• _ASSIGNMENT_:
Print the material below exactly as it stands, please, from its first line to the line holding "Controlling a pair", with no pictures.

• _SUPPLIED INFORMATION_:
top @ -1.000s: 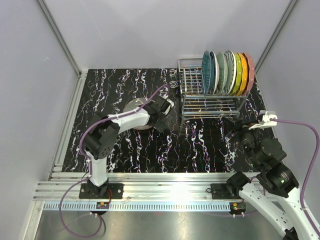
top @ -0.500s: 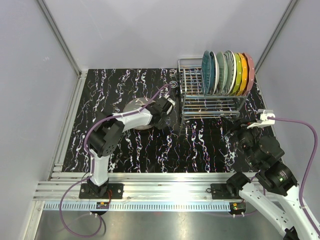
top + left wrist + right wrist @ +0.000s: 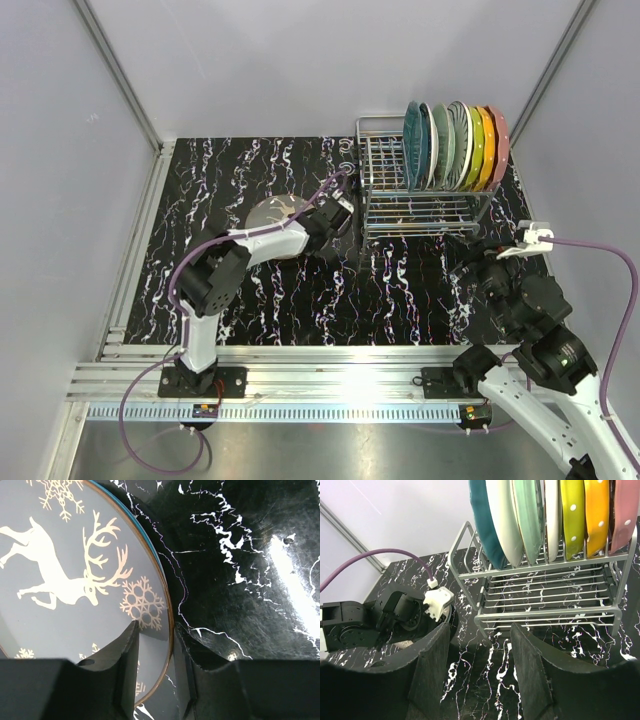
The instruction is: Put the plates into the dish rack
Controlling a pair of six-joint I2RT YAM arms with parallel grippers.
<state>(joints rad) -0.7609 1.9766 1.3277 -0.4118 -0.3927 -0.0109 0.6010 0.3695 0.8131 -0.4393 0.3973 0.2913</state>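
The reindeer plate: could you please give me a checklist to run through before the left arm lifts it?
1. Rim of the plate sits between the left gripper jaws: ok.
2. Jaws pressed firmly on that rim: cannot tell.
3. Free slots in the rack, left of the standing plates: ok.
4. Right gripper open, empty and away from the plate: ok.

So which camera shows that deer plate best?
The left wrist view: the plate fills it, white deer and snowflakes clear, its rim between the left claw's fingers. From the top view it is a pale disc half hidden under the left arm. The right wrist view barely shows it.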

• _RESPONSE TO THIS EXERCISE_:
top @ -1.000s: 
top @ -0.500s: 
top + left wrist + right wrist @ +0.000s: 
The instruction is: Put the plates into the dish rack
Controlling a pair of six-joint I2RT YAM arms with parallel grippers.

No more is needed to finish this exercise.